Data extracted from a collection
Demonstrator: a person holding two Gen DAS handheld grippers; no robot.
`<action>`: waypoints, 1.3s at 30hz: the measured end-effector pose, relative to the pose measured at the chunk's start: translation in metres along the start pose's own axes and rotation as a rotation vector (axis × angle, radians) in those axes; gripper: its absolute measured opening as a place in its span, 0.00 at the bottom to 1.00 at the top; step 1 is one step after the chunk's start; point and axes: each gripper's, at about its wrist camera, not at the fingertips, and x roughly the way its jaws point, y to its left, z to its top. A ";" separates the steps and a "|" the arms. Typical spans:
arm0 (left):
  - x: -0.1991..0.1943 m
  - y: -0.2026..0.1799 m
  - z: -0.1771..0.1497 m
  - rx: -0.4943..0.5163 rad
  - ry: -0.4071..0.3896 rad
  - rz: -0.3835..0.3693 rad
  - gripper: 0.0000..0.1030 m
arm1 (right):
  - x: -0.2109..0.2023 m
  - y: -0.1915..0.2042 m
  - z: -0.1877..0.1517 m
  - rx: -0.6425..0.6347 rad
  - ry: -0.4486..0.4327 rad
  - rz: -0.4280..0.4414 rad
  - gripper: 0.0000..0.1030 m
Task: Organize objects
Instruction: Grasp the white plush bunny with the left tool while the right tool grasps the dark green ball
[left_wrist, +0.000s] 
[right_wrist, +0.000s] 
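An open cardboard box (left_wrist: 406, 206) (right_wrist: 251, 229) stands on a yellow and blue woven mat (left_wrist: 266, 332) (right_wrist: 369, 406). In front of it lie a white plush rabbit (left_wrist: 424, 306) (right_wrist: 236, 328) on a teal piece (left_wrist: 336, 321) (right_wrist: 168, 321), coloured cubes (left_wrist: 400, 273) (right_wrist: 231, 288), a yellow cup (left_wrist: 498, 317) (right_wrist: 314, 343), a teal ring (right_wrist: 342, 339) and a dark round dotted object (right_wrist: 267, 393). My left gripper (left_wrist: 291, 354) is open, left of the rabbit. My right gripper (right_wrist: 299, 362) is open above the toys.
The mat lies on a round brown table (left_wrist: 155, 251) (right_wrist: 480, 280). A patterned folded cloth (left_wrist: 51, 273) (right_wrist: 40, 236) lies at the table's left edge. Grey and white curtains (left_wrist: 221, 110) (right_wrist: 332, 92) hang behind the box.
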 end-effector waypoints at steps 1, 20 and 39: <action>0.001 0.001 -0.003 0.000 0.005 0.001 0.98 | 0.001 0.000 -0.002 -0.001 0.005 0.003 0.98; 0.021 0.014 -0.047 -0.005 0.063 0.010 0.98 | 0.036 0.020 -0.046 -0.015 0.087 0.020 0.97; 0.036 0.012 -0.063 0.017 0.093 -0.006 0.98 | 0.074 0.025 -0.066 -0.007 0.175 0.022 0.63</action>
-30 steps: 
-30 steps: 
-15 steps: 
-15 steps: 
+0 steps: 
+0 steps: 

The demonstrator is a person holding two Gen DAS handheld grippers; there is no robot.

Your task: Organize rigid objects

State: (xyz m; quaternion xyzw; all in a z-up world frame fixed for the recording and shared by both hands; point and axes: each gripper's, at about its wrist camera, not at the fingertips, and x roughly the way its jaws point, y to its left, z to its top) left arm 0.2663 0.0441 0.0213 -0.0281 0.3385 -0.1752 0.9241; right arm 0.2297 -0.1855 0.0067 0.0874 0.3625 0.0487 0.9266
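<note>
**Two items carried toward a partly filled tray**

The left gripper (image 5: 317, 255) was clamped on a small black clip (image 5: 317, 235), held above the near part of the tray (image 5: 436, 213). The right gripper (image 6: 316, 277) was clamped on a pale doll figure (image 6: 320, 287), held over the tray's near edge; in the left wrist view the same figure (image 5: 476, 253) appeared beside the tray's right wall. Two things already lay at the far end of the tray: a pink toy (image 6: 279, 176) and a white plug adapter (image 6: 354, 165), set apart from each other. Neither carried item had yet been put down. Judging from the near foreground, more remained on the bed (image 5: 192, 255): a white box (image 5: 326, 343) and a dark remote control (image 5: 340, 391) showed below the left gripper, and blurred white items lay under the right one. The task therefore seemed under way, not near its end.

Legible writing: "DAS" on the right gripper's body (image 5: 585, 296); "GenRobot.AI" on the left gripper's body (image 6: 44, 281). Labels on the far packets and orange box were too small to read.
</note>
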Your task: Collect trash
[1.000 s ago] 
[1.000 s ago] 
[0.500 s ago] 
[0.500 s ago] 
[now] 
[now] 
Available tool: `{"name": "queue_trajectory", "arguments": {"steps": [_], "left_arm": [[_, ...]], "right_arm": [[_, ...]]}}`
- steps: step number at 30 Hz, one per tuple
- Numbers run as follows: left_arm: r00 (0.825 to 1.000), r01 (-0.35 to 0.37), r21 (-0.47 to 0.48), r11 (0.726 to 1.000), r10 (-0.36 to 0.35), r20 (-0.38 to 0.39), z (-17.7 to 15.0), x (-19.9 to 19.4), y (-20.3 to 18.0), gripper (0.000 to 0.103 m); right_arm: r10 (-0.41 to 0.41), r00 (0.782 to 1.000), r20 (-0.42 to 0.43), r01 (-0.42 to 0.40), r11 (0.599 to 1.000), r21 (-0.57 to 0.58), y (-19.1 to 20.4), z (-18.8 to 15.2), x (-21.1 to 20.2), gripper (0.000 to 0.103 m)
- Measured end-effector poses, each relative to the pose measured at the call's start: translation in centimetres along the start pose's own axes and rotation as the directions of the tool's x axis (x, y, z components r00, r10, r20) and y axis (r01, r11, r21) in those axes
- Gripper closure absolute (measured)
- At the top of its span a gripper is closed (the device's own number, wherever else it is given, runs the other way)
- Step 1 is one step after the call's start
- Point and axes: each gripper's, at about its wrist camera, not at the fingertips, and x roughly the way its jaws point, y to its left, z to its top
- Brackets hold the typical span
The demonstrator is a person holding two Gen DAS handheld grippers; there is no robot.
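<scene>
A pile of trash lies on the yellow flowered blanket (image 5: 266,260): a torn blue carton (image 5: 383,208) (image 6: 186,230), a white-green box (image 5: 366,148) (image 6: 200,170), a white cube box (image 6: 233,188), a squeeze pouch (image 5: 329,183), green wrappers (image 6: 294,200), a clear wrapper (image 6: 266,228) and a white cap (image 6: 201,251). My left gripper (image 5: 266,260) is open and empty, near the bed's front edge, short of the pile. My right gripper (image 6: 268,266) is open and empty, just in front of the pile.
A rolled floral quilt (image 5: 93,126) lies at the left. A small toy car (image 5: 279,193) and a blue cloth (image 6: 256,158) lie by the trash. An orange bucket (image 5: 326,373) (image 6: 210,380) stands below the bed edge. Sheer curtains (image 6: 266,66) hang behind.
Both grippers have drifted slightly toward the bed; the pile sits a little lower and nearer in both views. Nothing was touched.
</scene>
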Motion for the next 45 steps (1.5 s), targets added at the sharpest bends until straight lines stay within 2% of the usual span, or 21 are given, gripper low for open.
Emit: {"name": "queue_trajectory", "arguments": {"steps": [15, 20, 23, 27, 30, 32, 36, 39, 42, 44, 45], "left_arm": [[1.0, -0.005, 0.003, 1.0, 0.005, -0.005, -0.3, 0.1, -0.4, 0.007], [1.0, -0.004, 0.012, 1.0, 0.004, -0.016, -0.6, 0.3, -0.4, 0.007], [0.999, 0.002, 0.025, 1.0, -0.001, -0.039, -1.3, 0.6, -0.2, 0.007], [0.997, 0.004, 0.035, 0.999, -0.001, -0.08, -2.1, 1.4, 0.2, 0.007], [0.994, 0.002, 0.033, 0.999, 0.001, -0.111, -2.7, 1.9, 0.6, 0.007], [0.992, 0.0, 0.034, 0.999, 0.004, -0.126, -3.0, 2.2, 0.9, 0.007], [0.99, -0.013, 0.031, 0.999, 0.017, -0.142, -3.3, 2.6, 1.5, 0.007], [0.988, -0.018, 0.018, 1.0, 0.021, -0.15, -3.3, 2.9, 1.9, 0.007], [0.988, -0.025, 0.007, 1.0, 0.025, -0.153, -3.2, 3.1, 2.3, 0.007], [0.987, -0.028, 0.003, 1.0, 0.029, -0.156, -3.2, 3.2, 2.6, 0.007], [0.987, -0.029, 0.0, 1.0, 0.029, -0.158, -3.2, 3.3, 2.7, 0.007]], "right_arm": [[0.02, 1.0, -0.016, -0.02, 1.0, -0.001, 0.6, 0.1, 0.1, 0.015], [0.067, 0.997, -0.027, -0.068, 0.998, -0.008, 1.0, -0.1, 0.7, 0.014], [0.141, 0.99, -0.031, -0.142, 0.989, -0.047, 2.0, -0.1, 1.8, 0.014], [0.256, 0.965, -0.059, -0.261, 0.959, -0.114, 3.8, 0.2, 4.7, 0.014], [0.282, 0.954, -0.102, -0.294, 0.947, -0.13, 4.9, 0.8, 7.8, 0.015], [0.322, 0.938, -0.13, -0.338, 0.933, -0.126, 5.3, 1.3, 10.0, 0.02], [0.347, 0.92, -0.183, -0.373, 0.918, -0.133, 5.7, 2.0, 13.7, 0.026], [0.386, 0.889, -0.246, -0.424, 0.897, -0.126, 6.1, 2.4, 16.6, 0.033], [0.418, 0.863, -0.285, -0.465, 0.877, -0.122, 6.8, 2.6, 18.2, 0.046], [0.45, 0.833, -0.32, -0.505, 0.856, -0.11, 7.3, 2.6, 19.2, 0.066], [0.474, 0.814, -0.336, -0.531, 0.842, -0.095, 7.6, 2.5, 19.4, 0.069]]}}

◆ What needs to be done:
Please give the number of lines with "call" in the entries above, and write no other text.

◆ Solution to this exercise:
2